# [What is expected]
A complete response lists each line of the data below that includes the word "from".
****************
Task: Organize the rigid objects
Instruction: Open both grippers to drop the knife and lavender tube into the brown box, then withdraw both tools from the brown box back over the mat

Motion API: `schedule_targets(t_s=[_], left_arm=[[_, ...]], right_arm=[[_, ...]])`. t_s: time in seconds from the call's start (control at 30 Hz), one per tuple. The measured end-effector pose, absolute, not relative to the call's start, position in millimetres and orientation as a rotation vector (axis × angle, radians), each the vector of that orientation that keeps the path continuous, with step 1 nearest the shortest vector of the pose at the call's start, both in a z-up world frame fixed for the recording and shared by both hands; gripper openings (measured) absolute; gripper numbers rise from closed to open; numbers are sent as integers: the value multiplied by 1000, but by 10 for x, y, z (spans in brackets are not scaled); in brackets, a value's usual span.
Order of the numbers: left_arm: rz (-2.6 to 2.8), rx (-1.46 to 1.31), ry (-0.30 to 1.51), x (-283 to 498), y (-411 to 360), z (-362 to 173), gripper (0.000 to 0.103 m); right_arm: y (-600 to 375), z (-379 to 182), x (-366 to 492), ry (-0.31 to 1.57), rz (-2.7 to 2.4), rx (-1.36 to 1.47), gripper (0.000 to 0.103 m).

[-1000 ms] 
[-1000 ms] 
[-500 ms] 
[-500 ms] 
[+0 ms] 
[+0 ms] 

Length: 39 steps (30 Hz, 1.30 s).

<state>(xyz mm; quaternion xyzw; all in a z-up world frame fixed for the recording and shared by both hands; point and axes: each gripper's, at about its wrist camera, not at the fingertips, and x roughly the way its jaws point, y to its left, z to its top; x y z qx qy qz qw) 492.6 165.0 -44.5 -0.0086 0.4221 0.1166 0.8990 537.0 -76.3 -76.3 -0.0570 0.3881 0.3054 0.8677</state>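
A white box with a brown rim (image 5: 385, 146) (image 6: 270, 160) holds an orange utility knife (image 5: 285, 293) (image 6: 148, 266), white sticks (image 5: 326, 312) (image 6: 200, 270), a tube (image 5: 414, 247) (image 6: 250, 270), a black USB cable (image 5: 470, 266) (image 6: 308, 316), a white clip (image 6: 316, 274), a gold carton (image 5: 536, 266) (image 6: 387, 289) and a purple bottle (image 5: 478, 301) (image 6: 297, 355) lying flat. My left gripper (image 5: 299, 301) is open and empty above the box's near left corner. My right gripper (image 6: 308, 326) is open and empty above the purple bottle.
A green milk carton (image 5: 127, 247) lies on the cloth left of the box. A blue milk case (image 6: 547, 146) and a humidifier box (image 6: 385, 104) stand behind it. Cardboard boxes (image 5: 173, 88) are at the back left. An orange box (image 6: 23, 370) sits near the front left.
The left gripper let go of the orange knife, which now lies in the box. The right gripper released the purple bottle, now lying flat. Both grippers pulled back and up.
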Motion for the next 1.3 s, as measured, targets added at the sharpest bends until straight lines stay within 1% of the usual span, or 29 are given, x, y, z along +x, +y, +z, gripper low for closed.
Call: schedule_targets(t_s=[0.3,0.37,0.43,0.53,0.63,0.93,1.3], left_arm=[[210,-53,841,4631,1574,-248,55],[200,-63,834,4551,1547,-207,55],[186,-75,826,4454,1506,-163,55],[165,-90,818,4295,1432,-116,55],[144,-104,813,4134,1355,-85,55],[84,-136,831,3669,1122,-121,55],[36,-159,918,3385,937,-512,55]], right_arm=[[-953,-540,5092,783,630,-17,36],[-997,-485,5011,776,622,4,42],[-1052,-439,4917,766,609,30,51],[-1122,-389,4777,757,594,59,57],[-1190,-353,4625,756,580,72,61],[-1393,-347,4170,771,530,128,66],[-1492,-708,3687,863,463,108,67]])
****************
# [Worked solution]
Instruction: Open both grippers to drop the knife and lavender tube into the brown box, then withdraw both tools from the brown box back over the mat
Motion API: `schedule_targets(t_s=[_], left_arm=[[_, ...]], right_arm=[[_, ...]])`. t_s: time in seconds from the call's start (control at 30 Hz), one per tuple. The measured end-effector pose, absolute, not relative to the call's start, position in millimetres and orientation as a rotation vector (axis × angle, radians), each the vector of that orientation that keeps the path continuous, with step 1 nearest the shortest vector of the pose at the call's start, both in a z-up world frame fixed for the recording and shared by both hands; gripper openings (measured) absolute; gripper numbers rise from closed to open; numbers are sent as integers: the value multiplied by 1000, but by 10 for x, y, z (spans in brackets are not scaled); in brackets, a value's usual span.

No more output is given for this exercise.